E di cosa si tratterebbe?

«La persona prima dello Stato. Le istituzioni rispettino famiglie e imprese e non siano padrone della nostra vita».

Pisapia a Milano?

«Il venir meno della cultura del diritto. Guardi il rapporto tra legalità, diritto a una casa popolare e il possederne una. O il peso delle tasse locali e un modello di immigrazione che non funziona. Ecco, la casa e la liberazione del lavoro dalle tasse per restituire risorse alle imprese è il terreno su cui il centrodestra si può ricostruire».

E la sinistra?

«Prima il collante era l’ideologia, oggi Renzi e Pisapia dimostrano di essere attrezzati per il potere, ma non per il governo. Che è risolvere i problemi».

Un programma si costruisce su un’alleanza. O no?

«Dopo la rinuncia di Pisapia liberiamo il dibattito dai veti: basta emarginare la Lega perché estremista o Fi perché Berlusconi ha 80 anni».

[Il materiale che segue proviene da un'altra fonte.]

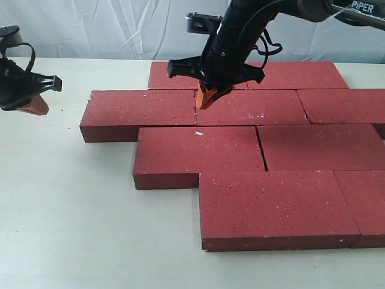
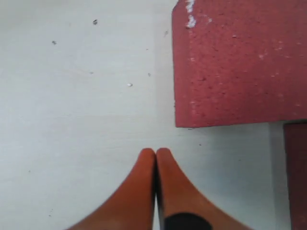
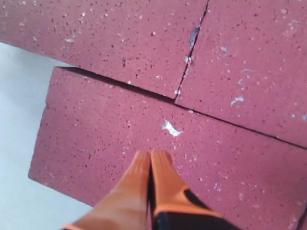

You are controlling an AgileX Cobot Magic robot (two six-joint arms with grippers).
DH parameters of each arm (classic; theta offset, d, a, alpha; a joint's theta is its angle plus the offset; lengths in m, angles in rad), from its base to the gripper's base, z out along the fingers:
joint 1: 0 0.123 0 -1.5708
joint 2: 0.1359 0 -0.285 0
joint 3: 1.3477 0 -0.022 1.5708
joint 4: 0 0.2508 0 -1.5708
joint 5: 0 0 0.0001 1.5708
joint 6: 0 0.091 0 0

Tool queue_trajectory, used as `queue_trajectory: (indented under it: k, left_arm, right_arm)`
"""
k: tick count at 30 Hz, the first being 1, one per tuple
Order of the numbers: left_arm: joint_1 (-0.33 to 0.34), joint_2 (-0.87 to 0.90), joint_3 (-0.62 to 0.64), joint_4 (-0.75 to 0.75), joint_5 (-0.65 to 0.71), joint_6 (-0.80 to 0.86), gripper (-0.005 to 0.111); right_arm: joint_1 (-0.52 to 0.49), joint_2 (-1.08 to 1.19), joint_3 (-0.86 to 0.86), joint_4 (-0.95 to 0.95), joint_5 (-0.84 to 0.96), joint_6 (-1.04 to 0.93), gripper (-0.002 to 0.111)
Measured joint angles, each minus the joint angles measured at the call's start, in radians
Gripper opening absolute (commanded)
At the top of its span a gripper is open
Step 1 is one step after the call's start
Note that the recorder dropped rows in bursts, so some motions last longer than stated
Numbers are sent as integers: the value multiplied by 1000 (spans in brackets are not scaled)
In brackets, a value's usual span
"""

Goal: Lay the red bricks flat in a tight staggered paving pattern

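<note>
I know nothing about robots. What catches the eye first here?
Red bricks lie flat in staggered rows across the middle and right of a white table. The right gripper, orange-tipped and shut, points down at the bricks near the back. The left gripper, also shut, hovers over bare table at the far left.

**Finish notes: bricks vs. the rest**

Bricks (image 1: 252, 144): dark red, matt, gritty. Top faces are pitted with fine pores and white specks, plus a few pale scuffs. Looks like concrete or fired clay.
Surface (image 1: 60, 211): off-white, smooth, low sheen, a few tiny dark flecks.
Left gripper (image 2: 155, 152) and right gripper (image 3: 151, 155): orange, smooth, faint sheen, plastic or rubber by the look.
Right arm (image 1: 240, 36): black casing, semi-gloss, plastic-looking.
Backdrop (image 1: 90, 30): white cloth, creased.
</note>
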Motion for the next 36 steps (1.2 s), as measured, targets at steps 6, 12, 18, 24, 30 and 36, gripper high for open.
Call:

Senza nomi da dove partite?

«Dalla capacità di progettare qualcosa di buono. Oggi per Milano, domani per l’Italia».

Lei boccia le candidature di Lupi, Albertini, Salvini o dello stesso Berlusconi?

«Non possiamo inquinare il futuro del centrodestra con i protagonisti di un’esperienza passata. Lasciamo il bilancino di partiti che sono tutti in crisi».

Dice lei che c’è poco tempo.

«Ho appena incontrato Berlusconi per le regionali e l’unica immagine sensata è la sua idea di un partito repubblicano. Altrimenti la candidatura forte è Salvini, ma non è onnicomprensiva. Bisogna trovare qualcuno fuori dalla politica».

I partiti sono disposti a fare un passo indietro? Difficile.

«Basta ipertrofia dei partiti. Altrimenti finisce come alle regionali dove il centrodestra va incontro a una tragedia. E Cominciamo proprio da Milano con liste civiche. O meglio una sola lista civica che unisca tutti nei valori del centrodestra».

E il nome del candidato?

«Quando ci sarà una piattaforma civica, emergerà anche un leader che farà tesoro dell’esperienza di Berlusconi».

E voi Popolari che farete?

«Il nostro Matteo Forte in Comune ha saputo essere protagonista su temi come la moschea o il registro delle coppie di fatto. E le sue proposte sulla casa hanno sfondato anche a sinistra».